Installe-toi dans ton fauteuil, avec ton plaid et ta tisane, je vais te faire rêver un peu...


Tout a commencé au mois de juin...

On a decidé de mettre la barre à l'Ouest, vers les grands espaces, vers les grands parcs, les longues routes au milieu du désert et les splendides paysages sauvages à perte de vue...
On partait de Dallas avec le Toy, le veau à 8 places, avec dans la ligne de mire, Las Vegas, pour le plus grand plaisir de tous (oui oui, c'est ironique, sois patient, on va y revenir)...




Nous étions prêts, ou nous croyions l'être jusqu'à ce qu'une amie américaine habituée de ce genre de périple, me demande à l'oreille d'un air entendu: "Vous avez une arme!"
Lui avouant que non, je notais en mon for intérieur, sur la liste des trucs à ne pas oublier, entre le dentifrice et le doliprane: "acheter une arme".
Je crois que c'est à ce moment-là que j'ai fait une croix définitive sur le camping sauvage, surtout quand elle a rajouté en montrant du doigt sur la carte: "Ici et ici, c'est pourri de serpents à sonnettes"...

Nous avons donc levé l'ancre au petit matin, en direction d'Albuquerque, au Nouveau Mexique; après 12 heures de route, nous avons débarqué dans un camping balayé par un vent brûlant, où le ciel était obscurci par la fumée des incendies, où le sable et la poussière se disputaient pour tourbillonner dans les allées, et où une piscine tiède recouverte d'une nappe d'huile nous tendait les bras...

Pour une première halte, c'était parfait: nous n'avons même pas déplié la tente et nous sommes partis à l'aube, pour ma part en me promettant de ne jamais remettre les pieds dans cet endroit, quoiqu'il nous ait offert la première rencontre sauvage de notre périple:



un roadrunner, ou géocoucou, Bip-Bip quoi!!!


A midi, nous sommes entrés dans Gallup, petite ville traversée par la Route 66, bordée de motels et de diners et dont l'intérêt principal est de centraliser la vente des bijoux indiens... et de voir passer tous les 10 minutes des convois de centaines de wagons sur la voie ferrée qui longent la rue principale...

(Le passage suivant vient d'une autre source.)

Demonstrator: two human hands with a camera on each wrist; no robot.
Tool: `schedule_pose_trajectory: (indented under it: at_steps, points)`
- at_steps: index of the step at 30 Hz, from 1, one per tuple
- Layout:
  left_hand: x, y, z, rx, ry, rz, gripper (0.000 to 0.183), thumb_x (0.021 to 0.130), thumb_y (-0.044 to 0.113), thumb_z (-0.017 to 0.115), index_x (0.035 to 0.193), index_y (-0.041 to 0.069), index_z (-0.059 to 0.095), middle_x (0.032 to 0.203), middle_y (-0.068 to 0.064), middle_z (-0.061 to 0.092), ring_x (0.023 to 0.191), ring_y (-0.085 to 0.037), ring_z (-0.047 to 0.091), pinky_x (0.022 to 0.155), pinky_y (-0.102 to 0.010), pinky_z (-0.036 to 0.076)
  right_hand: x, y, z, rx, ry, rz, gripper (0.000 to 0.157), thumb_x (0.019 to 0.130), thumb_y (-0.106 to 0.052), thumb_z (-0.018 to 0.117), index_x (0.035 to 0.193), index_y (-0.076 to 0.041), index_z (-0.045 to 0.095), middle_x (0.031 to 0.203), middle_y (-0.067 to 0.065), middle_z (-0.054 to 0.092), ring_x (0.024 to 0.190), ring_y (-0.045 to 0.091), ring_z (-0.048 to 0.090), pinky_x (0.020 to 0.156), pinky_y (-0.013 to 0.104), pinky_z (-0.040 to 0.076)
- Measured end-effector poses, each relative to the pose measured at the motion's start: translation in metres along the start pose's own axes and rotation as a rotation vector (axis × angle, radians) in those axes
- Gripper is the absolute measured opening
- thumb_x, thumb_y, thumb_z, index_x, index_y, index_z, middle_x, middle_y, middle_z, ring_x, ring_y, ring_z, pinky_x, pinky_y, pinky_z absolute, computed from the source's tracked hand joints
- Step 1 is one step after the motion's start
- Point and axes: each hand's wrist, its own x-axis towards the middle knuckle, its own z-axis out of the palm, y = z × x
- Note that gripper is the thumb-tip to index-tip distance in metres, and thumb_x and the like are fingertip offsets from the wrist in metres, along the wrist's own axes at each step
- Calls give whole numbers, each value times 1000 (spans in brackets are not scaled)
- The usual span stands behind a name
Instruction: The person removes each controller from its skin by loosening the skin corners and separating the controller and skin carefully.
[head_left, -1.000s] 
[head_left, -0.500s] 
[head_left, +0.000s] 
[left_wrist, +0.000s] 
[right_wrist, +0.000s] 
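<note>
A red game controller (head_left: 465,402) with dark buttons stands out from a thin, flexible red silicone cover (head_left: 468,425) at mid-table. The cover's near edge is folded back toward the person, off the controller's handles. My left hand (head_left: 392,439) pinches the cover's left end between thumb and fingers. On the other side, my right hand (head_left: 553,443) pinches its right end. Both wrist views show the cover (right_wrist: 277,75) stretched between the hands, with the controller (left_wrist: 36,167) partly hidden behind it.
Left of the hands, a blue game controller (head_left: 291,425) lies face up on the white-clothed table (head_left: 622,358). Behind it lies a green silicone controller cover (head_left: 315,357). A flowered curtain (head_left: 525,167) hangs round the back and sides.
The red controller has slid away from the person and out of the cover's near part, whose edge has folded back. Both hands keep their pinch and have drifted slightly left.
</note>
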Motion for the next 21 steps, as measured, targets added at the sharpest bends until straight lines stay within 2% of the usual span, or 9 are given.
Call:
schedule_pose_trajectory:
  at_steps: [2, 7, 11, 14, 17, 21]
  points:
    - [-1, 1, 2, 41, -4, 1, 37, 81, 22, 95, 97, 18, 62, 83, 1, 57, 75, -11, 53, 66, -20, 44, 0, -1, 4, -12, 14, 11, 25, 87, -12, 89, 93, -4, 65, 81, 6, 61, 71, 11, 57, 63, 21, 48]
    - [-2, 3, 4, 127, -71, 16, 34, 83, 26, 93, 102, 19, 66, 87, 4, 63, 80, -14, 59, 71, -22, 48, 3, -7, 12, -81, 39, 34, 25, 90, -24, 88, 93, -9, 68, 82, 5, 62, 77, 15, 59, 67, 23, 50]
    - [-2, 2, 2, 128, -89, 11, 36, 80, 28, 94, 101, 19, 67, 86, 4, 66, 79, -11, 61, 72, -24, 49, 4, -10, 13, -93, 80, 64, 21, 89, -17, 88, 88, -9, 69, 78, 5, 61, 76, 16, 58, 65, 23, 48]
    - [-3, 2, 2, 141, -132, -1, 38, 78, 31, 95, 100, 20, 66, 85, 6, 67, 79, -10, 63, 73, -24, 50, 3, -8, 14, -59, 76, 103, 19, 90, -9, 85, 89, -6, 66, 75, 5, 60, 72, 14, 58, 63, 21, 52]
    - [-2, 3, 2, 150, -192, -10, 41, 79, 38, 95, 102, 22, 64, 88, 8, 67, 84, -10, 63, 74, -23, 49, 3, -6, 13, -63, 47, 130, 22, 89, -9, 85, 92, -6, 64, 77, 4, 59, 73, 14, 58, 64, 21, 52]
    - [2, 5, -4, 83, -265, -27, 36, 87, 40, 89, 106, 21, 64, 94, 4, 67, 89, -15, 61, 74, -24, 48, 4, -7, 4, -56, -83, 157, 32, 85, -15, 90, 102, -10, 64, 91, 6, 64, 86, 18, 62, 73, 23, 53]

Ca m'ennuie un peu de l'avouer mais on a un peu visité le Canyon de Chelly au pas de charge... je m'explique: j'avais organisé le programme des vacances et le coucher du soleil m'attendait pour le soir même au-dessus de... Monument Valley... et je l'attendais avec une grande impatience...
Et puis mes 3 premières photos sont quand même pas terribles, et tu vas finir par te lasser et aller te coucher avec les pieds froids.
Alors, bon, le Canyon de Chelly, tu prononces "di chay" pour montrer que oui, tu l'as vu et tu as lu le panneau:







 Dans mon esprit ne pourra JAMAIS rivaliser avec CA:





Le top du coucher de soleil, tellement grandiose, que tu te demandes si ce n'est pas un décor posé là derrière toi... ben, non, tu y es, c'est toi qui es rentré dans le décor, celui des vieux westerns que tu regardais le mardi soir avec Eddy sur fr3...

C'est tellement beau et tellement imposant et inattendu, que nous sommes restés jusqu'au dernier moment... jusqu'à ce que la pénombre nous déloge...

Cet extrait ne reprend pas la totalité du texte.